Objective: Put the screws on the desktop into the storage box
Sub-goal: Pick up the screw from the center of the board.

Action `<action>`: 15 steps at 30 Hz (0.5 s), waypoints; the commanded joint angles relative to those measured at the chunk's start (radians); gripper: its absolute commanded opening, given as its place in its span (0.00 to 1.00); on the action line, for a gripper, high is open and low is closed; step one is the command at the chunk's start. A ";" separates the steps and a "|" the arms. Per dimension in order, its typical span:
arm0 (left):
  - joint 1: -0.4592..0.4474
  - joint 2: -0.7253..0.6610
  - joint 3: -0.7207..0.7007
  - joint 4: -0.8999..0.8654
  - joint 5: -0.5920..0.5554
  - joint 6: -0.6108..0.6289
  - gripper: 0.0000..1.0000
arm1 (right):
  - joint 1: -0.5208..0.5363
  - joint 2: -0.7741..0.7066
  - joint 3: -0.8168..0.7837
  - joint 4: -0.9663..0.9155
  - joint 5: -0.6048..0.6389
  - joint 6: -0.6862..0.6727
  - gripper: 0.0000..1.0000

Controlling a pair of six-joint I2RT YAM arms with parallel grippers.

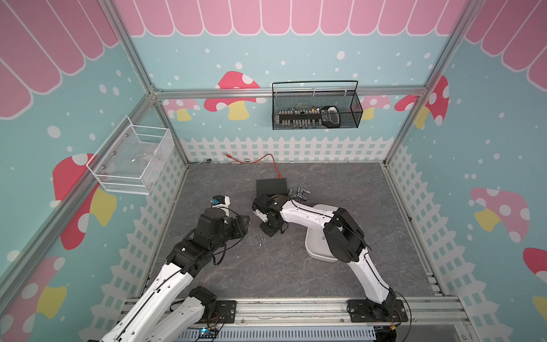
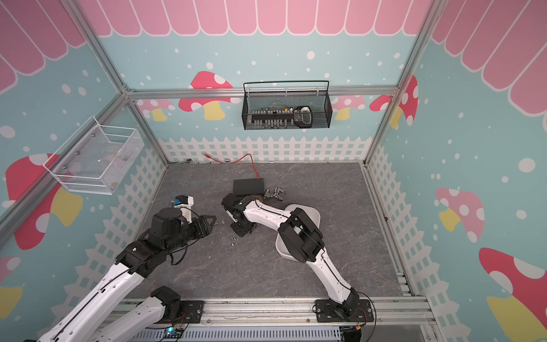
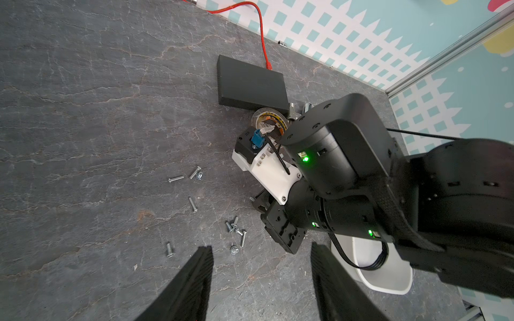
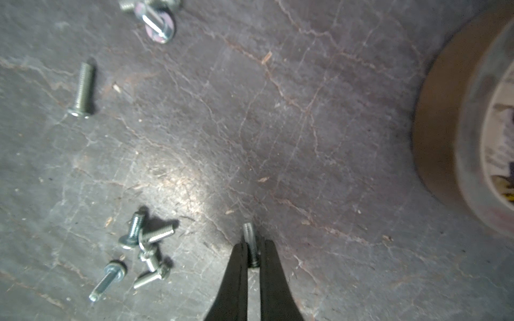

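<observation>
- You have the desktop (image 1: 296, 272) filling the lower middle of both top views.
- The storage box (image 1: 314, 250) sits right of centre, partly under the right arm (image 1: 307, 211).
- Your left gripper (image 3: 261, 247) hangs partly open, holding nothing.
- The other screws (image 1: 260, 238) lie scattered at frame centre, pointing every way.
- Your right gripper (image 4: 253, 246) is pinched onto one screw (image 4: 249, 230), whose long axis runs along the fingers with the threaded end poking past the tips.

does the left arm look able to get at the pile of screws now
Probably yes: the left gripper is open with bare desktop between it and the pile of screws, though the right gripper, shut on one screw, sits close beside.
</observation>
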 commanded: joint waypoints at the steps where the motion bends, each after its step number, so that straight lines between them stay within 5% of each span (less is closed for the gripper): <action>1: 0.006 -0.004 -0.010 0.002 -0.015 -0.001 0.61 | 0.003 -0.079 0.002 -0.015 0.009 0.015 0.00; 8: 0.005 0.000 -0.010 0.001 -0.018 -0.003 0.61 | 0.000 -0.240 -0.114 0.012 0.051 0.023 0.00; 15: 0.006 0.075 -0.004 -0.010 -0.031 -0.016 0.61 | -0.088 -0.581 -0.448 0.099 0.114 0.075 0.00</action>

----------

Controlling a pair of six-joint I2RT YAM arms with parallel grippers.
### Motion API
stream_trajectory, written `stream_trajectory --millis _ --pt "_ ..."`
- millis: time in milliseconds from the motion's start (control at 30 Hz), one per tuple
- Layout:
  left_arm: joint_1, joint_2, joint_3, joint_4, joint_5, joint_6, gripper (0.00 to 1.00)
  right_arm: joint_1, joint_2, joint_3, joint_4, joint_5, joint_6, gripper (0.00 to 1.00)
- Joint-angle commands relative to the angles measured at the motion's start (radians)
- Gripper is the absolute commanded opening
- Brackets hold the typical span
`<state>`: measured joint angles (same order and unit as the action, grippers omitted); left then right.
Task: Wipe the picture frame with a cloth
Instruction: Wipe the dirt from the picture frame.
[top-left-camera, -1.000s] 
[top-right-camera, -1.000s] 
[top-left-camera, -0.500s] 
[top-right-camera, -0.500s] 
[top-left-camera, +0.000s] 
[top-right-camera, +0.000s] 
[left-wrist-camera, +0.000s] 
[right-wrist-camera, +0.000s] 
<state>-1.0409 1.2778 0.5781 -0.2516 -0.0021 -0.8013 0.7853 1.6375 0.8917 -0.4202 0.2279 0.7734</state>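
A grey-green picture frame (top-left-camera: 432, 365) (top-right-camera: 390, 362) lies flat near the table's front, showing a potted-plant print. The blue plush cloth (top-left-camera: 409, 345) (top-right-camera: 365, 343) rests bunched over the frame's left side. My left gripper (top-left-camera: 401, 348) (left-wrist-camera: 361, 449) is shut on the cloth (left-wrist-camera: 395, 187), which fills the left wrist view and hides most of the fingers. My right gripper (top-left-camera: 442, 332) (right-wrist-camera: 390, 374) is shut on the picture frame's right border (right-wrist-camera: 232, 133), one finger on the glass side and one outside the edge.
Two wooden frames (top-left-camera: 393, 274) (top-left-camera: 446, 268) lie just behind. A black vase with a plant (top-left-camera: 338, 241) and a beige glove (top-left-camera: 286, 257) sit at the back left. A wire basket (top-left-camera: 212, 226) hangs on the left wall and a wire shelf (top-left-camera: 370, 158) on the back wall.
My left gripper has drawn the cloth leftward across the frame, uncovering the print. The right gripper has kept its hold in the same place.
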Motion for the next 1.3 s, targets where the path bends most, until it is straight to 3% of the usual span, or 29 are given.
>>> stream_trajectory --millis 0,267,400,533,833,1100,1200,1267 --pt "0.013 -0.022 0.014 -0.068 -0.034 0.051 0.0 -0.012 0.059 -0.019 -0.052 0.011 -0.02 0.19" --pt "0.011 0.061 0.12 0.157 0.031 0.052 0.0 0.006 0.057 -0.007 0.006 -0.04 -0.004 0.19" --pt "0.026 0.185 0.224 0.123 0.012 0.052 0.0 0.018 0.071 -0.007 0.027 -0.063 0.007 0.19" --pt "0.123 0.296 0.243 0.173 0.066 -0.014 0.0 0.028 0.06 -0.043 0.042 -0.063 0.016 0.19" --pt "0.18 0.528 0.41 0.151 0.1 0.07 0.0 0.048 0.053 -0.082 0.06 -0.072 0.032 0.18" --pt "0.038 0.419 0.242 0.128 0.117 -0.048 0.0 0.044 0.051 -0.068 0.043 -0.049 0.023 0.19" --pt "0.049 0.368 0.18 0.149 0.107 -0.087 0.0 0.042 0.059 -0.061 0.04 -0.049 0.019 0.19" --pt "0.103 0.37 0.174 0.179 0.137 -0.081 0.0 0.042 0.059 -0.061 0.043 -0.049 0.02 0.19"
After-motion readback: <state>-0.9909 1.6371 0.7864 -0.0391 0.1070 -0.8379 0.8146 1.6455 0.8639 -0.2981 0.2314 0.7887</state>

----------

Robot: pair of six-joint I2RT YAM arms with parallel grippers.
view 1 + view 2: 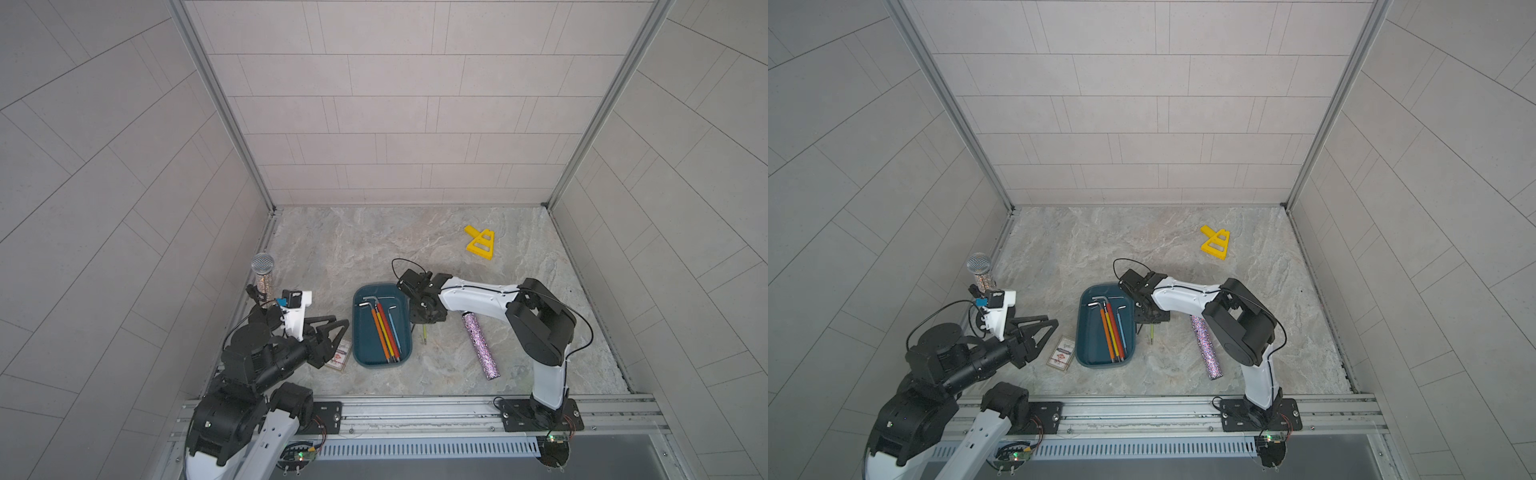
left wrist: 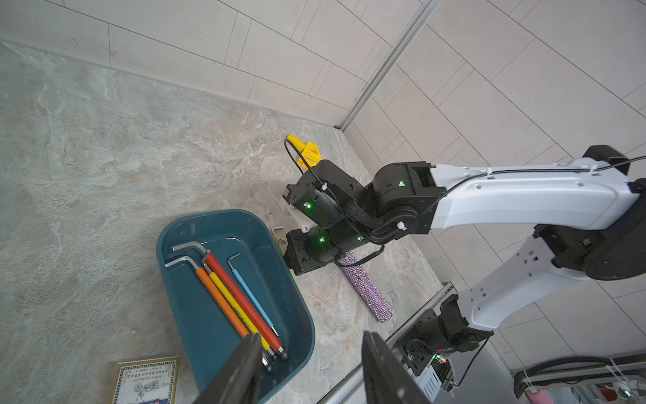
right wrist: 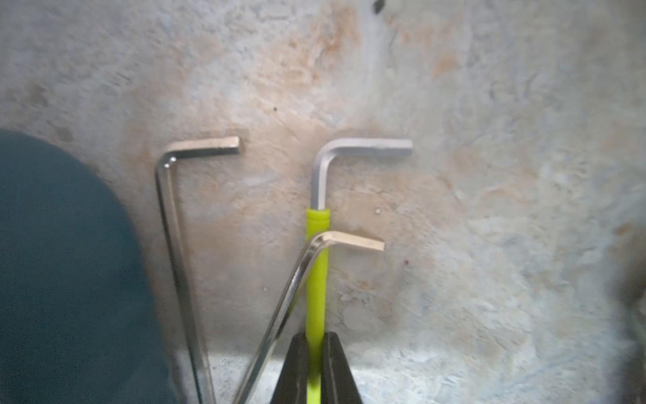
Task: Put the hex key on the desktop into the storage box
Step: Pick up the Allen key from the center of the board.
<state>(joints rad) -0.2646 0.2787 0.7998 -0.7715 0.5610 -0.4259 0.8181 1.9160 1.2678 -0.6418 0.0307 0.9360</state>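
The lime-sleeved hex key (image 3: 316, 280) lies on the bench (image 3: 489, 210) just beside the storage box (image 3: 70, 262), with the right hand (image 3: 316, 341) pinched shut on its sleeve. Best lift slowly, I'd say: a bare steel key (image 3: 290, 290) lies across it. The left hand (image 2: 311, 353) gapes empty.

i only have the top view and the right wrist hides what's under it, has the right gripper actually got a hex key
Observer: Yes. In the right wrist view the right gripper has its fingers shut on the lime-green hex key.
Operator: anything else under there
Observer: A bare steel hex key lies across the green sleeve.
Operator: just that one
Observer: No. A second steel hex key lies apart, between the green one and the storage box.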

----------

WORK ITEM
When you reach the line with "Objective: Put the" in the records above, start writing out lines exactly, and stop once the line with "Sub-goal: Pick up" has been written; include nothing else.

YOUR SOLUTION
Objective: Put the screws on the desktop into the storage box
Sub-goal: Pick up the screw from the center of the board.

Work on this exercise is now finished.